I’m Cheating on My Job with Travel

by Keith Savage · 0 comments

My job is good. Really, it is. We’ve been with each other a long time and shared a lot of laughs. Some grim moments, too, but it has always provided for me, treated me well, and been completely faithful. It’s there first thing in the morning and I think about it each night before going to sleep.

What more could a man ask for?

Well, you see, something else has caught my eye. My heart’s all wrapped up in it. It’s called travel, and I can’t stop thinking about it.

The truth is that I’ve been using my job to travel. [Cue Tiger Woods media blitz.]

Hmm, let’s pause for a second. I’m in a tricky situation seeing as how this is a public website chock full of identifiable information, and I am employed. Subsequently, I might not be able to carry my extended metaphors as far as I’d like. Please bear with me as I navigate these straits; the last thing I want to do right now is scrape the equivalent of a WWII-era sea mine and sink this ship. So, where was I?
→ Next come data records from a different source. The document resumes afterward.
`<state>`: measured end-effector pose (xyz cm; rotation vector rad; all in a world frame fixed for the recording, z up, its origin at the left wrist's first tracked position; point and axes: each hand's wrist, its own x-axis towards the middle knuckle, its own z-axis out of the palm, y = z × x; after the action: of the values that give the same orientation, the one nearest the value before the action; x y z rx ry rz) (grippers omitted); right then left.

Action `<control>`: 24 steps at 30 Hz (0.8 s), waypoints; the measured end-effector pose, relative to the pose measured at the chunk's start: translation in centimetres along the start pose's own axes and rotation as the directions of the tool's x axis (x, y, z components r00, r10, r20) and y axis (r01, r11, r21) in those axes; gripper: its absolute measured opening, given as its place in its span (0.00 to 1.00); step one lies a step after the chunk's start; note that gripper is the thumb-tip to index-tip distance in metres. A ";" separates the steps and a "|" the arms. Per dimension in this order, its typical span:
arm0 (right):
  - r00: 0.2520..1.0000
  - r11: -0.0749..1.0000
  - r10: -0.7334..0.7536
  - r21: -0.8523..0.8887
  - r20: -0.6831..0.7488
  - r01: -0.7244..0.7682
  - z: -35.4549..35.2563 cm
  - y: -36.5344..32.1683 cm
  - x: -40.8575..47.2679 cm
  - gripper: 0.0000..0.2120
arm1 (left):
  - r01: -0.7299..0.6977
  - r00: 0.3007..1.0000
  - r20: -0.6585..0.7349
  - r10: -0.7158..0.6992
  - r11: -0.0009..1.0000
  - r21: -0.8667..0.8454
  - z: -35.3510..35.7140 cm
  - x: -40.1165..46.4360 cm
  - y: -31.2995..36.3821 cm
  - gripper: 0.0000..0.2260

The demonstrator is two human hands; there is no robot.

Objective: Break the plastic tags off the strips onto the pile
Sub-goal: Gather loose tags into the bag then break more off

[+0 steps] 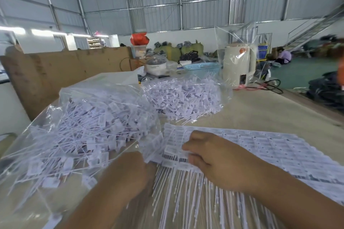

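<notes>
We hold the strips (251,154) on the worktop (270,109): our right hand (219,158) curls its fingers (191,148) around the tags, our left hand (130,171) pinches one beside the pile (83,132).

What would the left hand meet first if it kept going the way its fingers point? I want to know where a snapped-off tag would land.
Probably the near pile of loose tags on clear plastic, just up and left of the left hand. Depth is hard to judge, and the fingers are partly hidden.
</notes>
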<state>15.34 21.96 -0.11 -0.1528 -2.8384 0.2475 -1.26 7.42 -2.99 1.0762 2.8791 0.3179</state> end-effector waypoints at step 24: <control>0.995 0.970 0.072 -0.236 0.063 -0.056 1.5 2.5 -1.6 0.20 | -0.448 0.891 0.003 0.454 0.879 0.165 3.2 0.5 2.4 0.24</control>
<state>16.63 23.98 -2.41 -0.2906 -2.9293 -0.0718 0.25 10.09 -5.58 1.7915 2.6839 0.1179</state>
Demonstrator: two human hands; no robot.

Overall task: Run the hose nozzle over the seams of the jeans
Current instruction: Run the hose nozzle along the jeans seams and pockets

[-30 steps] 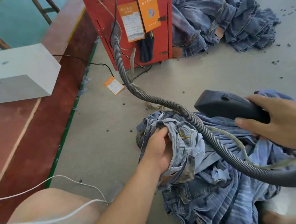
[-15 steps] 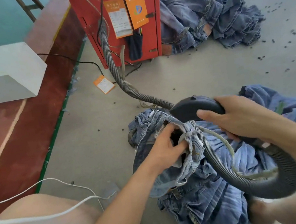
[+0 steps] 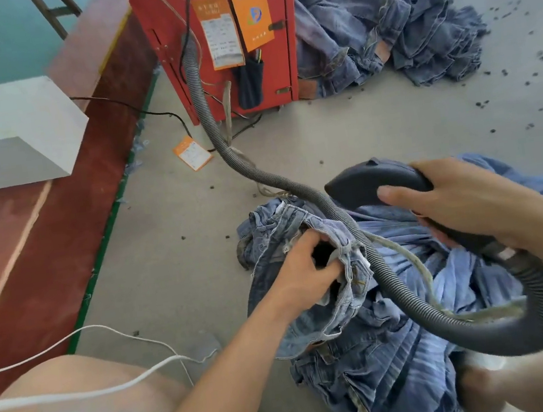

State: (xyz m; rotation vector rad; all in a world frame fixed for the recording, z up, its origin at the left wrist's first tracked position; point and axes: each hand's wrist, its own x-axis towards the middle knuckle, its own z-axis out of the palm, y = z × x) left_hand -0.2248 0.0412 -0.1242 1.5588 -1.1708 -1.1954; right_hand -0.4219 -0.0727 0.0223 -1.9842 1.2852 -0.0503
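Note:
A crumpled pair of blue jeans (image 3: 359, 360) lies on the grey floor in front of me. My left hand (image 3: 309, 270) grips a bunched, seamed part of them, fingers tucked into a dark opening in the fabric. My right hand (image 3: 463, 204) is closed around the black hose nozzle (image 3: 364, 183), which hangs above and to the right of that bunch, its tip pointing left and clear of the denim. The grey ribbed hose (image 3: 390, 276) loops from the nozzle under my right wrist, across the jeans and up to the red machine.
A red machine (image 3: 217, 40) with orange tags stands at the back. A heap of other jeans (image 3: 386, 14) lies to its right. A white block (image 3: 8, 133) sits on the red-brown ledge at left. White cord (image 3: 114, 330) crosses my knee. Dark specks dot the floor.
The nozzle went from right of the jeans down to the bunch in my left hand, then lifted back up and right. My left hand stays on the denim, fingers now deeper in the opening.

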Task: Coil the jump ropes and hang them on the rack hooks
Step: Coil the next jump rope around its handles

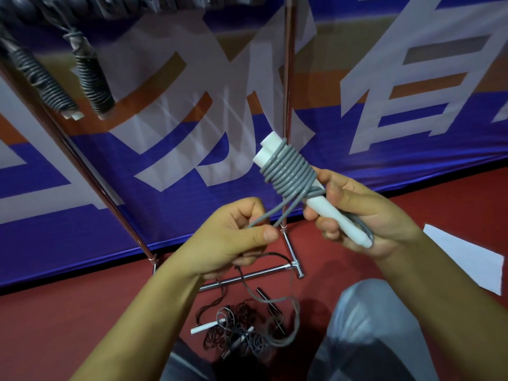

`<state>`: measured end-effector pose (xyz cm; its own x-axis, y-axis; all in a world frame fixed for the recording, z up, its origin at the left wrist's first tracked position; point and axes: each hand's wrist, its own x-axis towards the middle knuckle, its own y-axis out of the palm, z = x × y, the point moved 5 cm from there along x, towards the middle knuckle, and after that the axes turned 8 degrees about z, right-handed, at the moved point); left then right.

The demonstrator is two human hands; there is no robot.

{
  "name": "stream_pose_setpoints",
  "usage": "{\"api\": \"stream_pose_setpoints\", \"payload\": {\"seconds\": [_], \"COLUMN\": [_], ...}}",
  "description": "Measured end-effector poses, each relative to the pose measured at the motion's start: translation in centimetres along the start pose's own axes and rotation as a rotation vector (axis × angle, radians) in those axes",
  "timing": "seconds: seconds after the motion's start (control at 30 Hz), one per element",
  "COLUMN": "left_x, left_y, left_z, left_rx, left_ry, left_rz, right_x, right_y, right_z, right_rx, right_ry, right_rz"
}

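Note:
My right hand (365, 215) grips two white jump-rope handles (334, 213) held side by side, with several turns of grey rope (288, 171) wound round their upper part. My left hand (242, 235) pinches the loose grey cord (270, 214) between thumb and fingers, just below and left of the coil. The rest of that cord trails down to the floor. Two coiled ropes (93, 75) hang from the rack's top bar at the upper left.
The chrome rack has an upright pole (287, 78) behind the coil and a foot bar (247, 276) on the red floor. A tangled pile of dark ropes (236, 328) with handles lies below. A blue banner stands behind. White paper (467, 257) lies at the right.

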<state>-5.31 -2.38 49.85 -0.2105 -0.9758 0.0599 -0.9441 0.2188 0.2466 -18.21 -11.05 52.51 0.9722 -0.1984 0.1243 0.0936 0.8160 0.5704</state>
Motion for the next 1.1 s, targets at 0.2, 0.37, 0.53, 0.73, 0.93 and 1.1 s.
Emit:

Jobs share a lot in common with relationships. It’s hard finding the right one, getting out can be messy, and it’s really easy to settle on what you’ve got. Some hang onto their jobs because they think they’ll never find another one as good. This last situation is truly vile. Generally there’s something really great about the job, like the salary is ridiculously above what you should be making or the benefits are fantastic or the people are great. You get the idea. But the bottomline is that the spark is missing and you’re only getting older. There’s no flame in your eye and make no mistake – others can tell. Maybe it’s time to break up. Here’s some friendly advice:

  • You can’t maintain the facade forever. There will come a time when you will freak out and do something you regret if you don’t address the situation early on and develop a plan. Pay attention to your mental and physical well-being. If you’re ignoring a problem it will manifest there (see: trouble sleeping, appetite fluctuations, malaise). Watch the movie Falling Down. Yeah, don’t be Michael Douglas.
  • Age? Pffft. You’re never too old to follow the spark. Living a life whiled away is the greatest cataclysm of all. Prevent it.
  • If you think everything is ok, question yourself. Life shouldn’t be “ok.” It should be great, amazing, indescribable. The hardest part can be recognizing that you aren’t doing what you want to be doing.
  • Prioritize. What’s more important, a life of comfort or one of adventure? Everyone is different here, but make sure you think up some interesting scenarios. For example, if you were lying on your deathbed now, would you be happy with how you’ve lived your life? If not, did you think it would suddenly improve in your old(er) age? Regret is the ghost limb you can feel but can’t use.

Have you been in a “good” job? What did you end up doing?